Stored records
══════

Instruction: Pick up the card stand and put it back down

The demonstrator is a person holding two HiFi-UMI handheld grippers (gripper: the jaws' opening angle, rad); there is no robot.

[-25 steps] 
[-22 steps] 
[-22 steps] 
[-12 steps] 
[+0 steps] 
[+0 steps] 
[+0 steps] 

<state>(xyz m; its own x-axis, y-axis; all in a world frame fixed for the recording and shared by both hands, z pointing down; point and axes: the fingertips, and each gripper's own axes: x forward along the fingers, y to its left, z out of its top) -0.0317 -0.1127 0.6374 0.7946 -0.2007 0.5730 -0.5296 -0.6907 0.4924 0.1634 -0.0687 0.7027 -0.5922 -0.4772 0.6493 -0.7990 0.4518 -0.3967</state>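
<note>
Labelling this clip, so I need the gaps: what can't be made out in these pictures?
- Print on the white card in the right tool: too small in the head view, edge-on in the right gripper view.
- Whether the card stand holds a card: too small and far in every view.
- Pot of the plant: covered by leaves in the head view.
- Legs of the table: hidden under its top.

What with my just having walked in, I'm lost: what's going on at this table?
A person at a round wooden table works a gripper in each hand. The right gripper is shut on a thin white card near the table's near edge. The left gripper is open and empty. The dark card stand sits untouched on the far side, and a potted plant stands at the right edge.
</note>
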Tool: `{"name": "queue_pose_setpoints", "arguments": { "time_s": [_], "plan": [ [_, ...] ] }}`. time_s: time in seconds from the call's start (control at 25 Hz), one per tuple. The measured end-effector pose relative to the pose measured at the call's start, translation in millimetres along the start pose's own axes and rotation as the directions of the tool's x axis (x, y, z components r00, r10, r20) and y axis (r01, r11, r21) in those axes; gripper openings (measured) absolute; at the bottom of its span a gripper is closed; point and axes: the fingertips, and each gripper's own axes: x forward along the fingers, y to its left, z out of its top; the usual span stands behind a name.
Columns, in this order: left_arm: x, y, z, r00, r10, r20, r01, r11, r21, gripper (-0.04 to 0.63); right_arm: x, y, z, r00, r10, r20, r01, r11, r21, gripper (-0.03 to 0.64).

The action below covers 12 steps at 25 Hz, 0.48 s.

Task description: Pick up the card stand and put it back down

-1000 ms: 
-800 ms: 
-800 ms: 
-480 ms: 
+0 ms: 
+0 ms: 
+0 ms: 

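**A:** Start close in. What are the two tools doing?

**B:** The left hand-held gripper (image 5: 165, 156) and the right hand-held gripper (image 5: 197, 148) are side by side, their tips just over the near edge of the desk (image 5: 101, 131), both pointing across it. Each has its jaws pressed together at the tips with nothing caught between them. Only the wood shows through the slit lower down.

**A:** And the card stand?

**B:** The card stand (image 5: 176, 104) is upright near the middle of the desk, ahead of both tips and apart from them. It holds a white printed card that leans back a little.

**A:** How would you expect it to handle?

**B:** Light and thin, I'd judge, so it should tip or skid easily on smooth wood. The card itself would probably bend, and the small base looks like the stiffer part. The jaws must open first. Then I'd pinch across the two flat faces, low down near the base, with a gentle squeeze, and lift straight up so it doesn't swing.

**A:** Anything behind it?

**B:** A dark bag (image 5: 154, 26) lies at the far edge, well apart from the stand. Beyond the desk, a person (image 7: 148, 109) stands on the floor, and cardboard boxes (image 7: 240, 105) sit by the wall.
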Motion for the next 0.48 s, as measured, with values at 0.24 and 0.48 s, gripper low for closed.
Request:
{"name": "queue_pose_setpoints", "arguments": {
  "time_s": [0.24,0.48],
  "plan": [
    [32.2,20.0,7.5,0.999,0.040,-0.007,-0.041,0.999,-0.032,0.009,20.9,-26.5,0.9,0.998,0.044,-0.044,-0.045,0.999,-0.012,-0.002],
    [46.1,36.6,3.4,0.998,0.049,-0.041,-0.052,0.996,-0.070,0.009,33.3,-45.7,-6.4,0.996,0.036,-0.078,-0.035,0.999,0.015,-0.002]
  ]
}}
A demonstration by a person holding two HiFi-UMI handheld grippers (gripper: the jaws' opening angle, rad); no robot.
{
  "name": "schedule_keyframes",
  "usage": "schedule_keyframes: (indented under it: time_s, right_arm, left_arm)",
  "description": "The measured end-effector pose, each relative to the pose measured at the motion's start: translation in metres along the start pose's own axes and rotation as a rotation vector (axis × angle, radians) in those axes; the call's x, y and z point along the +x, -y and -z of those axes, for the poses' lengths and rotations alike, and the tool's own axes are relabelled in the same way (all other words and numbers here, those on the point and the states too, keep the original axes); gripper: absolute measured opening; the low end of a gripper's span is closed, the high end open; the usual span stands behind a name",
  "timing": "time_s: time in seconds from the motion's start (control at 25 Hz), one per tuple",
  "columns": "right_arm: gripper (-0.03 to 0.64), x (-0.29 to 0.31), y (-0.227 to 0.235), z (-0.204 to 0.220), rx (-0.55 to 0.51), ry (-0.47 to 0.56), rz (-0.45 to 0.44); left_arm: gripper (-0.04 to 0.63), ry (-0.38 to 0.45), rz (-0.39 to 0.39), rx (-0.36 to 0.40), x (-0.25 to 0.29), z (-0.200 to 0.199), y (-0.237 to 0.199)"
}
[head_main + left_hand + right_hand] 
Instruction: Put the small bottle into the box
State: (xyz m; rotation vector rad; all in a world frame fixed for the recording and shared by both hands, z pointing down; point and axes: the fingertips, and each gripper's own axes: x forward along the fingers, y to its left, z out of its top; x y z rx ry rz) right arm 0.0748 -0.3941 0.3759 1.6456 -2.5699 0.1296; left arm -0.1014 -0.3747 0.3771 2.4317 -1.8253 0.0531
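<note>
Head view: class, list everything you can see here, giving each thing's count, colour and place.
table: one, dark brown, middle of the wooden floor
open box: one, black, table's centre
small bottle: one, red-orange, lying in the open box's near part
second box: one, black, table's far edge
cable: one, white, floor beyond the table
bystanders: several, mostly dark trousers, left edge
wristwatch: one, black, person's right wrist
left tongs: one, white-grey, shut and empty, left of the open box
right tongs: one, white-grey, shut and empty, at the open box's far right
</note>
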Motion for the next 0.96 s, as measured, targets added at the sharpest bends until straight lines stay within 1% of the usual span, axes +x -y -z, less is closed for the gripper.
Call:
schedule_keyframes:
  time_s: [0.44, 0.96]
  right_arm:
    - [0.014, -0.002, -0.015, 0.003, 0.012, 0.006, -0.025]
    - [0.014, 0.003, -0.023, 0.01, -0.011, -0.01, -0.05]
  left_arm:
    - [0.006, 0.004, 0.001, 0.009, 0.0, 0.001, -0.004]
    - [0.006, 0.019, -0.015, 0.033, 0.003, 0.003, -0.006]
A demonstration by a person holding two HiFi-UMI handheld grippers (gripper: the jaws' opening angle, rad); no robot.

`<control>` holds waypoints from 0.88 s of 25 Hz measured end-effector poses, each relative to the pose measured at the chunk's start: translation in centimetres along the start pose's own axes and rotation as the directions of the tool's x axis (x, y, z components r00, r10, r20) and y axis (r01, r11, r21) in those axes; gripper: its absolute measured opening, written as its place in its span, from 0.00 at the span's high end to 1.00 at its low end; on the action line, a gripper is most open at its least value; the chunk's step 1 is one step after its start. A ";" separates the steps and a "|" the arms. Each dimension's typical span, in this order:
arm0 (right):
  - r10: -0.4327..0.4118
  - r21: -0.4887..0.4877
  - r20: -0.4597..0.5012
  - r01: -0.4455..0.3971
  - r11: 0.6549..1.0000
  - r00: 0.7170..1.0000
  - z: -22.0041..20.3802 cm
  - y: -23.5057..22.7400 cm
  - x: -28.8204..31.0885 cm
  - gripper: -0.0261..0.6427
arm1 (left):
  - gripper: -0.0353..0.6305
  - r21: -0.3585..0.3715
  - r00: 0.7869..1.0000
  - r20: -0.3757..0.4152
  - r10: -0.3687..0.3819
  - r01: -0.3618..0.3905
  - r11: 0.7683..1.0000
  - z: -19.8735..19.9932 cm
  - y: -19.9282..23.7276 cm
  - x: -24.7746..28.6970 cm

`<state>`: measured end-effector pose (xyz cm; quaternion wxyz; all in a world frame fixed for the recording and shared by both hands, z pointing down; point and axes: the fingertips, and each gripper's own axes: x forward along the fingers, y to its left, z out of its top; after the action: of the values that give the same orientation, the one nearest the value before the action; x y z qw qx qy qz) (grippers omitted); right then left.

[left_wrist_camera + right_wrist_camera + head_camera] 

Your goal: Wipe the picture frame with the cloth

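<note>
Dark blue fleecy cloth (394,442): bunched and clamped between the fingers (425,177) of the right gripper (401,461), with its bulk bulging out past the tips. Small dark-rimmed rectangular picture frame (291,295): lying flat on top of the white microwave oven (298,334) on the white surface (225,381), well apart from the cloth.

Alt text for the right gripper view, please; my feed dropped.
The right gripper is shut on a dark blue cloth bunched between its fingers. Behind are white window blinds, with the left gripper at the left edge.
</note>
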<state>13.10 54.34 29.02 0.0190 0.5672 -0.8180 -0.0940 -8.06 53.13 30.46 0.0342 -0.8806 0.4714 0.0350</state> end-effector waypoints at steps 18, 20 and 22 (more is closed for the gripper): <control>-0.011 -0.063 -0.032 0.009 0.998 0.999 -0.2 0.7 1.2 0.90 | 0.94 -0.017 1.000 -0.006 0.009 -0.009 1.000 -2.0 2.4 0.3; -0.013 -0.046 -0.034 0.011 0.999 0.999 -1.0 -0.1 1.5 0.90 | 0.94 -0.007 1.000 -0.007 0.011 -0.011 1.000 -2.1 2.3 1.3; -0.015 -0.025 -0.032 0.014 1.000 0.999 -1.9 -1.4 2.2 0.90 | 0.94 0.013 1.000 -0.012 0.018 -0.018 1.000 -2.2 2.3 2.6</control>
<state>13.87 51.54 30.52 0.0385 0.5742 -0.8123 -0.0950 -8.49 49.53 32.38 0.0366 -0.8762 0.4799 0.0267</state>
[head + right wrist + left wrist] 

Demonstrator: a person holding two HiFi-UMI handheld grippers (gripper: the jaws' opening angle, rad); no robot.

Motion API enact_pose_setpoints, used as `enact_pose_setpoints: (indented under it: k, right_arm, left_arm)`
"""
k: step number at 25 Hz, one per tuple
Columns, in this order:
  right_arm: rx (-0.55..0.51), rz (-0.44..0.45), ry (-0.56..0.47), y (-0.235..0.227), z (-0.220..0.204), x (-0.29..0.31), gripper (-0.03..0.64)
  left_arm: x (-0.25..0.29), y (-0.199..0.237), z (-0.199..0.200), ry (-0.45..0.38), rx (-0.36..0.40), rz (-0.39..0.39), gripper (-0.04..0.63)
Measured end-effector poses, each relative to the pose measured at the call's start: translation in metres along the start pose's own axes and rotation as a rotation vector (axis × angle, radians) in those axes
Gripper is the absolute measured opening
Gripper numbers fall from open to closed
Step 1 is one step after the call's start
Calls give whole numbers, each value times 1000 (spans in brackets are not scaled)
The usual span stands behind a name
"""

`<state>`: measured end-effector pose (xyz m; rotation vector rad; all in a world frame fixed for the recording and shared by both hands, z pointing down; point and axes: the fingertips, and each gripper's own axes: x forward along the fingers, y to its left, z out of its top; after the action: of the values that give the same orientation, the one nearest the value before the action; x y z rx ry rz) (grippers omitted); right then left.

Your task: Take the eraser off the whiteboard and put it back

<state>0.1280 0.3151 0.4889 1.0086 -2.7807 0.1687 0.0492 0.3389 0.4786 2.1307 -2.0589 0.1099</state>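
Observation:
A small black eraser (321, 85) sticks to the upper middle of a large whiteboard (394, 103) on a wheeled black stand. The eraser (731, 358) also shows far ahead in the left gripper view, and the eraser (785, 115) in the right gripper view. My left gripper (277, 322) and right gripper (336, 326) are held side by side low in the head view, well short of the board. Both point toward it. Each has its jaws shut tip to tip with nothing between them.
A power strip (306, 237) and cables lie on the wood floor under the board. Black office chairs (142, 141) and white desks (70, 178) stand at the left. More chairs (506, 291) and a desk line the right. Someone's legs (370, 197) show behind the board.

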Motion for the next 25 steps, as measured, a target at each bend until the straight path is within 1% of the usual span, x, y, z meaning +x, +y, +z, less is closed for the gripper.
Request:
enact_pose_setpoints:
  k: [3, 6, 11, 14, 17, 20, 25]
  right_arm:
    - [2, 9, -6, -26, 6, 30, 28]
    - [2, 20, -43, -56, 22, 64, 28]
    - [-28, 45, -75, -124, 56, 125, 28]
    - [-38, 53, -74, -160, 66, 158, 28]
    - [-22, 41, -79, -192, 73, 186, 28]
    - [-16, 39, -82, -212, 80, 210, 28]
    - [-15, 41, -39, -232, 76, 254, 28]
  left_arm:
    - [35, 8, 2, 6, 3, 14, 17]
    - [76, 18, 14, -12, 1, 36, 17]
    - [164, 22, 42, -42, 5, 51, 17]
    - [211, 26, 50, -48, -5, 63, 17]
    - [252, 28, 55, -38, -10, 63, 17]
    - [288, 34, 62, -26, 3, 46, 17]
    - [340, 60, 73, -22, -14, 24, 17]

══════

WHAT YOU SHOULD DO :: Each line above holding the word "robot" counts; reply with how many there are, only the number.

EXERCISE SOLUTION :: 4